TASK PROMPT
Somewhere below are a line with "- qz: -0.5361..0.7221" and a later line with "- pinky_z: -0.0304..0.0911". Output exactly those lines and all lines between them.
══════
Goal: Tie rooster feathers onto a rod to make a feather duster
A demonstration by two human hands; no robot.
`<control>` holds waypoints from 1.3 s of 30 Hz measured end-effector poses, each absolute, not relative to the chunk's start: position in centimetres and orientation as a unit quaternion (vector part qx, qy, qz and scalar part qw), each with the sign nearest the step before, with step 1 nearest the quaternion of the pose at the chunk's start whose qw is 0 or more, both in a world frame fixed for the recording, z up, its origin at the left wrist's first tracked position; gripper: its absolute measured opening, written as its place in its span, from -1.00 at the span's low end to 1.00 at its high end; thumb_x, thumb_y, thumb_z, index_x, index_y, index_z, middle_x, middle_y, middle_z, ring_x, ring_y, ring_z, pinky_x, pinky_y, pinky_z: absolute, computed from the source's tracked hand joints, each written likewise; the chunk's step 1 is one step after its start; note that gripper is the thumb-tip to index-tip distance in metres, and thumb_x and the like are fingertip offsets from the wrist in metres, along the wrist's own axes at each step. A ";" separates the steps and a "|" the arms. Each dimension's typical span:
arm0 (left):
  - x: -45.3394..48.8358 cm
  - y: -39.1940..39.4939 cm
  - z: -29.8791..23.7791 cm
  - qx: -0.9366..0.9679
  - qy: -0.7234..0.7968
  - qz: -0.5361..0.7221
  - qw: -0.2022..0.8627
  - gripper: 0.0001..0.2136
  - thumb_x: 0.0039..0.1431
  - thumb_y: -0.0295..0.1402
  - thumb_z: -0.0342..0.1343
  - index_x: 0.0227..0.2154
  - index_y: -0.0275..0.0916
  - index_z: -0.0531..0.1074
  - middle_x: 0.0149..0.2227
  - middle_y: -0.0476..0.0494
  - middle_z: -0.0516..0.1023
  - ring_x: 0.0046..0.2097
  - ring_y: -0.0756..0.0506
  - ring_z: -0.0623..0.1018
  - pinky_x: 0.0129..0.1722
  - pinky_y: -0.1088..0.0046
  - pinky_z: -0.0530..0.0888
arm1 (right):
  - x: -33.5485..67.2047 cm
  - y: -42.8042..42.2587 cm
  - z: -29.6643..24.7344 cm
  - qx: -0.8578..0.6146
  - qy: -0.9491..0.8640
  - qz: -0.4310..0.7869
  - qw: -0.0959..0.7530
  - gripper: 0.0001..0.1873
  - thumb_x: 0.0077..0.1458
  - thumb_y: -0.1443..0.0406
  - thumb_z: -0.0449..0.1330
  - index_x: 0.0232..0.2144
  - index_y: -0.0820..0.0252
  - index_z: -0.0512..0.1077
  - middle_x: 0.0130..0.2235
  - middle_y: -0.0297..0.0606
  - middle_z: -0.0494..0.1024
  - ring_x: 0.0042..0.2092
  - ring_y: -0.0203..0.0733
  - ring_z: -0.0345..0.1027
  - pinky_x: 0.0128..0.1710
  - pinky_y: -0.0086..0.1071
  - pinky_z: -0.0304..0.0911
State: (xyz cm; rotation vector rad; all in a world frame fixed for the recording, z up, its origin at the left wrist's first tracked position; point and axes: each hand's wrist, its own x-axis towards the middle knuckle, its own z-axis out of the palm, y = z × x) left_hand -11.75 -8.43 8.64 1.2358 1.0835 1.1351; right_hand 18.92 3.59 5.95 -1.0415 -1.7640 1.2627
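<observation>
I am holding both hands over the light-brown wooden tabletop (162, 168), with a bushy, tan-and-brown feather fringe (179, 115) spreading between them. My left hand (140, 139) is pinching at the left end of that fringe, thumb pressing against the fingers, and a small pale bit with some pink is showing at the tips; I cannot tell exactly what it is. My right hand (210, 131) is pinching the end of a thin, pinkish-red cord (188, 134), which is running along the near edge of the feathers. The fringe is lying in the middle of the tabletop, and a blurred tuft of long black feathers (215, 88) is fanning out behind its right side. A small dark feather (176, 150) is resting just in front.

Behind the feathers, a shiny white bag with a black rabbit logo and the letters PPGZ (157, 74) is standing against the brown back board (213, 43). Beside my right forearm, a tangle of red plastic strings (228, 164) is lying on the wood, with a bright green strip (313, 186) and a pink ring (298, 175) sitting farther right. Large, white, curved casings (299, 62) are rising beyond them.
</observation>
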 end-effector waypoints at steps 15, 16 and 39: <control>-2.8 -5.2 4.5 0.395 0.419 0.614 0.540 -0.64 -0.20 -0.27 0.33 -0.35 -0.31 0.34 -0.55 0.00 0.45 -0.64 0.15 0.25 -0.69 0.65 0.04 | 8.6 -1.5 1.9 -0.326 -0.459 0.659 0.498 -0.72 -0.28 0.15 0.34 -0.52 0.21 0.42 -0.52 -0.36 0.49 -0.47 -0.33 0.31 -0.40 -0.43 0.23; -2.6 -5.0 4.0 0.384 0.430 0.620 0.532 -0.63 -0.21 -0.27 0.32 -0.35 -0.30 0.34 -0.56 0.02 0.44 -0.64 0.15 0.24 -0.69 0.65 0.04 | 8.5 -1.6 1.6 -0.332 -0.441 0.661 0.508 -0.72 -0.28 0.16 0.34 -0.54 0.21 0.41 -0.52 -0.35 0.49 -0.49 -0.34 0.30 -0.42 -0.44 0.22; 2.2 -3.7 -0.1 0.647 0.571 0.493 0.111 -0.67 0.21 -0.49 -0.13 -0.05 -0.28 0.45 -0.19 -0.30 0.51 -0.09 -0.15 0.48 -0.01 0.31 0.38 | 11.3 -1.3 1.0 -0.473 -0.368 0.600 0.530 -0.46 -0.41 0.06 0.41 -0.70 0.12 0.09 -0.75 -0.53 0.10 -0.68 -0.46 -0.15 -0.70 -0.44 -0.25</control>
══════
EXPECTED ANSWER
  - qz: -0.5361..0.7221
  - qw: -0.2022..0.8627
  - gripper: 0.0001..0.2136
  - thumb_x: 0.0039..0.1431
  - thumb_y: -0.0295..0.1402
  - thumb_z: -0.0342..0.1343
  - index_x: 0.0227..0.2154
  - index_y: -0.0275..0.0916
  - index_z: -0.0531..0.1074
  - middle_x: 0.0149..0.2227
  - middle_y: -0.0476..0.0494
  - middle_z: -0.0516..0.1023
  - ring_x: 0.0046..0.2097
  - ring_y: -0.0756..0.0506
  - ring_z: -0.0623..0.1018
  - pinky_x: 0.0129..0.1722
  - pinky_y: -0.1088..0.0046
  - pinky_z: -0.0530..0.0888
arm1 (right):
  - x: -33.5485..67.2047 cm
  - y: -42.8042..42.2587 cm
  - z: -29.6643..24.7344 cm
  - qx: -0.8578..0.6146
  - qy: -0.9491..0.8640
  - qz: -0.4310..0.7869
  - qw: -0.0959..0.7530
  - gripper: 0.0001..0.1873
  - thumb_x: 0.0077..0.1458
  - thumb_y: -0.1443..0.0406
  - thumb_z: -0.0449..0.1330
  - index_x: 0.0232..0.2144
  - index_y: -0.0820..0.0252
  - index_z: -0.0512..0.1077
  - middle_x: 0.0130..0.2235
  - middle_y: -0.0297..0.0606
  - middle_z: -0.0494..0.1024
  - ring_x: 0.0042..0.2092
  - ring_y: -0.0203..0.0733
  - ring_z: -0.0345..0.1027
  - pinky_x: 0.0128..0.1710
  - pinky_y: -0.0086..0.1071
  - pinky_z: -0.0304..0.0911

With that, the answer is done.